▸ **Dataset extract**:
____________________

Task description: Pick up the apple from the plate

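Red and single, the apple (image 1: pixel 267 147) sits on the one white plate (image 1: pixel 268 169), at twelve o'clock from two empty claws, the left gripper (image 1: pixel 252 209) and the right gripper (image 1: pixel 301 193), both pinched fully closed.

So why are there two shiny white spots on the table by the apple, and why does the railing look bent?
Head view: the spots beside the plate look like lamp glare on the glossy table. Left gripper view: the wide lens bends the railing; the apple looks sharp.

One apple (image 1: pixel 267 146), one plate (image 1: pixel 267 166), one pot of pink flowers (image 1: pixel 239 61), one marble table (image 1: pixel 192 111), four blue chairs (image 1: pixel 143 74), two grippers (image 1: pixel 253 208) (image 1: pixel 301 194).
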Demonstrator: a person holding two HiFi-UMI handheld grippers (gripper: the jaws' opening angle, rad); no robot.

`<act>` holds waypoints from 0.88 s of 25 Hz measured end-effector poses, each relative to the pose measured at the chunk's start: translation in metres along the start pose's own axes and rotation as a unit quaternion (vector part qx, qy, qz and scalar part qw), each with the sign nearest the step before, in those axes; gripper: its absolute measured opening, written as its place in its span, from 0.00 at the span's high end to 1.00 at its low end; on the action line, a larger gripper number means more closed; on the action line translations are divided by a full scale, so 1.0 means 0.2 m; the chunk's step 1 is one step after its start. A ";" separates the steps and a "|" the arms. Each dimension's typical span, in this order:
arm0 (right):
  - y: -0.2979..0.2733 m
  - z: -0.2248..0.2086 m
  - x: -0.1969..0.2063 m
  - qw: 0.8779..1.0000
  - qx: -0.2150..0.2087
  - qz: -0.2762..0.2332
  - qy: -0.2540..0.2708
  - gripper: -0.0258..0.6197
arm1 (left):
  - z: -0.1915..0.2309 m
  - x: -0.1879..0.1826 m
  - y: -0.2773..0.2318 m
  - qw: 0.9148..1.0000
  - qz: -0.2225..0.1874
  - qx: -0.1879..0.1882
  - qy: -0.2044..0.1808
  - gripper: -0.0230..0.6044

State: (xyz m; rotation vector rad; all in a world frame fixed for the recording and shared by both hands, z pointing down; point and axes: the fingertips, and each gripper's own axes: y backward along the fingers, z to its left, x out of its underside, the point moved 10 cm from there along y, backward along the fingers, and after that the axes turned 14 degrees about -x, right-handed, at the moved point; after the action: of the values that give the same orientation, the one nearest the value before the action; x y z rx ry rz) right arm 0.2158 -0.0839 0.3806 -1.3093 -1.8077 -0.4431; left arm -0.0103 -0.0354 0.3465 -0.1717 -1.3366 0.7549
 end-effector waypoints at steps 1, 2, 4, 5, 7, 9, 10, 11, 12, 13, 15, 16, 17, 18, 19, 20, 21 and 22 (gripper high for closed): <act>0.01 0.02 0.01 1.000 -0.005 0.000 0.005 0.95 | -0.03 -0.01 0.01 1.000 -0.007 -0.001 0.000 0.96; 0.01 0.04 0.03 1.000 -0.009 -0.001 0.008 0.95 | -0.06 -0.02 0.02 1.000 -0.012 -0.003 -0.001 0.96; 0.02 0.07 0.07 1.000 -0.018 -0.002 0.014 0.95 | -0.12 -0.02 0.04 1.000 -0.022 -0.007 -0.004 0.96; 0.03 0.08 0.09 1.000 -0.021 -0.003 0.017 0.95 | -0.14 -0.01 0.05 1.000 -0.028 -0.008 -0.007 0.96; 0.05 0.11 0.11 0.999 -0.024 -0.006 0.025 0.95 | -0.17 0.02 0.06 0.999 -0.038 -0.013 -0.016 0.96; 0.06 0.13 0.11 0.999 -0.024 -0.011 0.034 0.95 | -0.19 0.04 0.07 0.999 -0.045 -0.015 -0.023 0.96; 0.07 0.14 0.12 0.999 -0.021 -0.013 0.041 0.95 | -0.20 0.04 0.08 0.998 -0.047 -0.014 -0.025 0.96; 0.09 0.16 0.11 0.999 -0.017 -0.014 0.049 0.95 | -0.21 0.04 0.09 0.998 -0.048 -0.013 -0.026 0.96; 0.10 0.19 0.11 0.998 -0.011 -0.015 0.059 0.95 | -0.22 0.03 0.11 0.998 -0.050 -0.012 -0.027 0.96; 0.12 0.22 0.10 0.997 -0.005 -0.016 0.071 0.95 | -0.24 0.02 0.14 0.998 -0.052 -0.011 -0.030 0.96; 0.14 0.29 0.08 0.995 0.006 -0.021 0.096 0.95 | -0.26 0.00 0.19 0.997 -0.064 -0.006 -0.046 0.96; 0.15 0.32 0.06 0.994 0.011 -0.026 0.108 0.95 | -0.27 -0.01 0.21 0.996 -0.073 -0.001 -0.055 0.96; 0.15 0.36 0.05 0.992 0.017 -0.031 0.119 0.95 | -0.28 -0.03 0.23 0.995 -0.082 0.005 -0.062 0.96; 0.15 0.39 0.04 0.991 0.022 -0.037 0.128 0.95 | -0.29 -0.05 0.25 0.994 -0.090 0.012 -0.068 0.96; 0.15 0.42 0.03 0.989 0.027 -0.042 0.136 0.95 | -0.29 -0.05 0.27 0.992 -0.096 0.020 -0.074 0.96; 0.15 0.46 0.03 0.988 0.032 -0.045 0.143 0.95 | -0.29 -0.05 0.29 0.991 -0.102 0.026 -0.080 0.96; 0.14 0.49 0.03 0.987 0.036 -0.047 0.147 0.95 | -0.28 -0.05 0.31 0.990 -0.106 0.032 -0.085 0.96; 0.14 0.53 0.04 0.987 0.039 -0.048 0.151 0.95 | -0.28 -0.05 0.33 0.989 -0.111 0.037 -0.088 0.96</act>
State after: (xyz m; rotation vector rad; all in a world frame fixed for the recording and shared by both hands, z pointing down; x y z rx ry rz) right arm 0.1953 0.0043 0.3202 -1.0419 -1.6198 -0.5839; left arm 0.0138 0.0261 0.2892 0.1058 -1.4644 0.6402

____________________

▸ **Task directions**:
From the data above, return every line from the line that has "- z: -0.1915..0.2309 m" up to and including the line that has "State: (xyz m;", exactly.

▸ **Solution to this exercise**:
  - z: -0.1915..0.2309 m
  - x: -0.1879..0.1826 m
  - y: -0.2773..0.2318 m
  - qw: 0.9148..1.0000
  - qz: -0.2225..0.1874
  - qx: -0.1879..0.1882
  - qy: -0.2044..0.1808
  - gripper: -0.0230..0.6044

State: (xyz m; rotation vector rad; all in a world frame fixed for the recording and shared by both hands, z pointing down; point and axes: the fingertips, and each gripper's own axes: y backward along the fingers, z to its left, x out of its underside, the point moved 10 cm from there along y, backward along the fingers, and after that the axes turned 14 degrees about -x, right-handed, at the moved point; after the action: of the values that give the same orientation, the one nearest the value before the action; x y z rx ry rz) right arm 0.2158 -0.0839 0.3806 -1.3093 -1.8077 -0.4431; left arm -0.0103 -0.0354 0.3465 -0.1717 -1.3366 0.7549

Nothing further is needed for the exercise.